Community Research and Development Information Service - CORDIS


MIKADO Report Summary

Project ID: IST-2001-32222
Funded under: FP5-IST
Country: France

Mikado scientific output

This result gathers all the scientific results all the Mikado project, in the form of a public Web site with all the major project deliverables, published papers and technical reports. Mikado results fall into four categories:

- Models for distributed and mobile computing. The project has developed a generic membrane calculus and studied several models of distributed and mobile programming, including the MiKO calculus (an object-based declination of the generic membrane calculus), Dpi and its variants (notably Safe Dpi, a typed higher-order variant of Dpi, and Dpi with failures), Klaim and its variants (notably Klaim with explicit links and failures), variants of Ambients (notably, the M3 calculus), the ULM calculus, and the Kell calculus. While the project has not succeeded in unifying these different calculi in a single model, the generic membrane calculus provides a common frame of reference for these models and their different types of localities, with the exception of the Kell calculus which can be seen as a lower level calculus in which the membrane calculus itself can be encoded. These different calculi constitute contributions to a general understanding of domains or localities in distributed and mobile programming. It is expected that they can be exploited to serve as a basis for future programming models and languages.

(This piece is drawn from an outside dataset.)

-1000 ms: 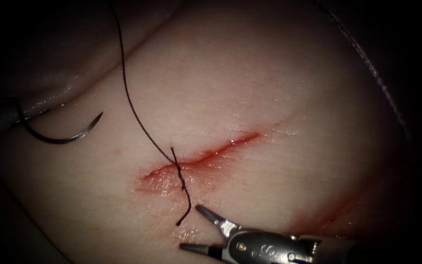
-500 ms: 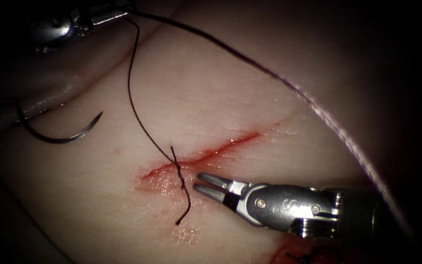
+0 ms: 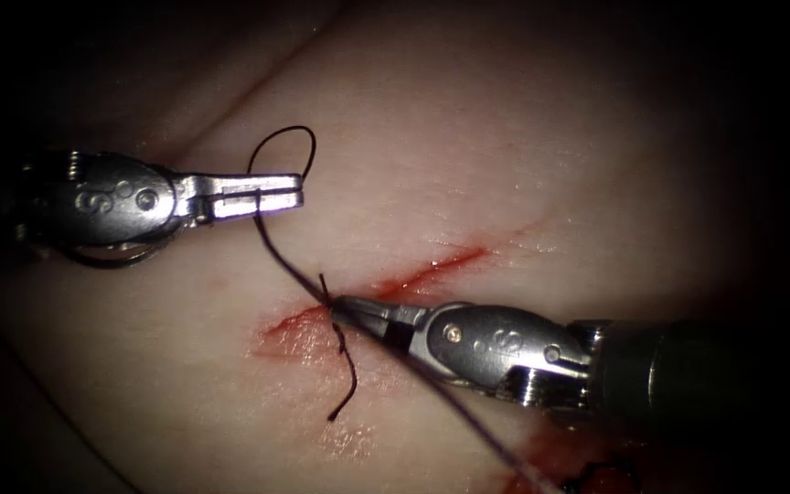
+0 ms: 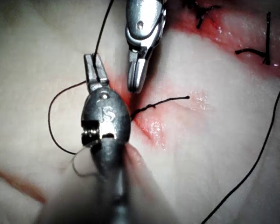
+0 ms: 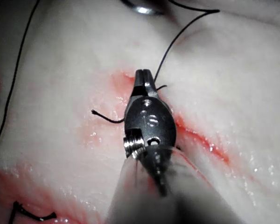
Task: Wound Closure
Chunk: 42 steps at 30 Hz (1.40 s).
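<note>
The cut [image 3: 432, 268] runs slantwise across the pale tissue [image 3: 468, 146]. A knotted stitch of dark thread [image 3: 338, 334] crosses its left end, and a short tail [image 3: 351, 389] hangs below it. My left tool [image 3: 272, 194] is on the left side of the cut, shut on the thread, which loops above its jaws and runs down to the knot. My right tool [image 3: 345, 308] comes in from the right, its jaws shut on the thread at the knot. The curved needle [image 3: 112, 263] lies loose on the tissue at far left, mostly hidden behind the left tool. The left wrist view has the left tool [image 4: 95, 65] and right tool [image 4: 136, 81] close together.
Red fluid [image 3: 560, 453] pools on the tissue under the right tool's shaft, beside an earlier stitch [image 3: 601, 476]. A blurred strand of thread [image 3: 477, 425] crosses in front of the right tool. Cut thread ends [image 4: 252, 50] of earlier stitches are nearby.
The left tool came down from the top left with the thread to the left side of the cut. The right tool moved up and left to the knot, and its jaws closed.
</note>
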Available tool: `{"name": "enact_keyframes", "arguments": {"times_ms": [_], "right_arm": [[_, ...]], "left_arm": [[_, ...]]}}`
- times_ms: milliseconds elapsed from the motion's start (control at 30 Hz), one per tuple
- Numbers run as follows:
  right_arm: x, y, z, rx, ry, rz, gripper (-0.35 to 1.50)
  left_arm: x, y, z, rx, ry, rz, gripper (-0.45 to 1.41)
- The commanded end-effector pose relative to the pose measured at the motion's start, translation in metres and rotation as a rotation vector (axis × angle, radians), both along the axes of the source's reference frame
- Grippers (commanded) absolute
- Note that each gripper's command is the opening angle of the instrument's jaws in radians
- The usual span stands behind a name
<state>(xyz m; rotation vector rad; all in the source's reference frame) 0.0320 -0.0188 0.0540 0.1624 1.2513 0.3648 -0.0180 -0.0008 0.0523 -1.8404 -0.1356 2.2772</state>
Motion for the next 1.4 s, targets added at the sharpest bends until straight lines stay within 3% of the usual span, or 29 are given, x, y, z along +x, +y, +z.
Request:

- Type systems for domain-based calculi. The project has developed several static and dynamic type systems for calculi developed in the Mikado project. There are three main areas where innovative type systems have been proposed: access control, mobility control, and information flow control. Access control and mobility control are crucial elements for the security of global computations. The work done in Mikado notably around the Safe Dpi calculus and the Klaim calculus, shows how a combination of static and dynamic type
systems can provide an effective support of policies controlling access to, and moves between localities. The work done in Mikado on information flow control extends considerably classical work on the topic. This work on type systems addresses important safety properties for distributed and mobile programming, and it is expected that they can be exploited to verify basic correction properties of Web service workflows and compositions.

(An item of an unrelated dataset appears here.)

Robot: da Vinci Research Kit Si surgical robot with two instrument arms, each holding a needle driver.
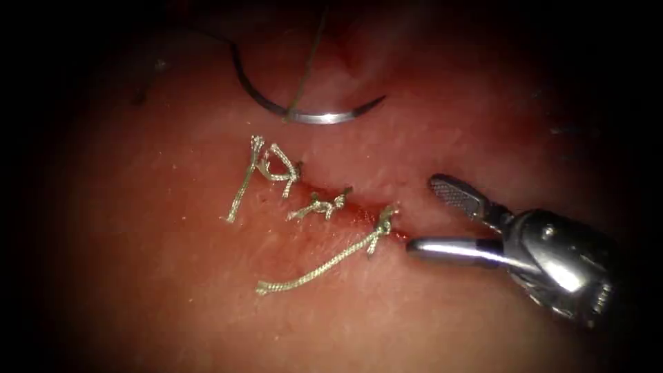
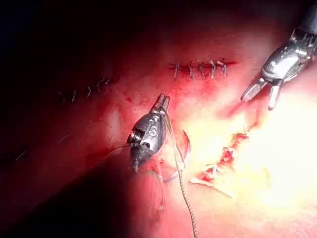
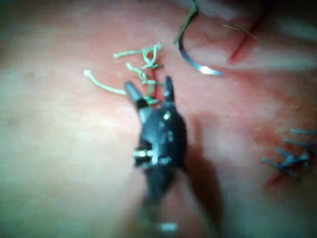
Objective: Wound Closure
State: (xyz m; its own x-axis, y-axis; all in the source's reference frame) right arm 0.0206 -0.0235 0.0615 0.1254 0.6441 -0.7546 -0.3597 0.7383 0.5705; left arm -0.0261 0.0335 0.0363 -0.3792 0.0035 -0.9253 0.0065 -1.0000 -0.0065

- Co-inductive proof techniques for domain-based calculi. The definition of co-inductive proof techniques for models of distributed and mobile programming is notoriously difficult, for such models, as exemplified by the different calculi studied in Mikado, are inherently higher-order. Nevertheless, the project can claim several achievements in this area, in particular, the co-inductive characterization of contextual equivalences for higher-order Mikado calculi such as Safe Dpi and variants of Klaim, as well as the development of a bisimulation-based theory for domain-based calculi with failures (Dpi with failures and Klaim with explicit links and failures). These results are more theoretical in nature, and are still partial, with respect e.g. to the more elaborate behavioral theory of the p-calculus, however they constitute important stepping stones to advance the study of the behavioral theory of domain-based higer-order programming models.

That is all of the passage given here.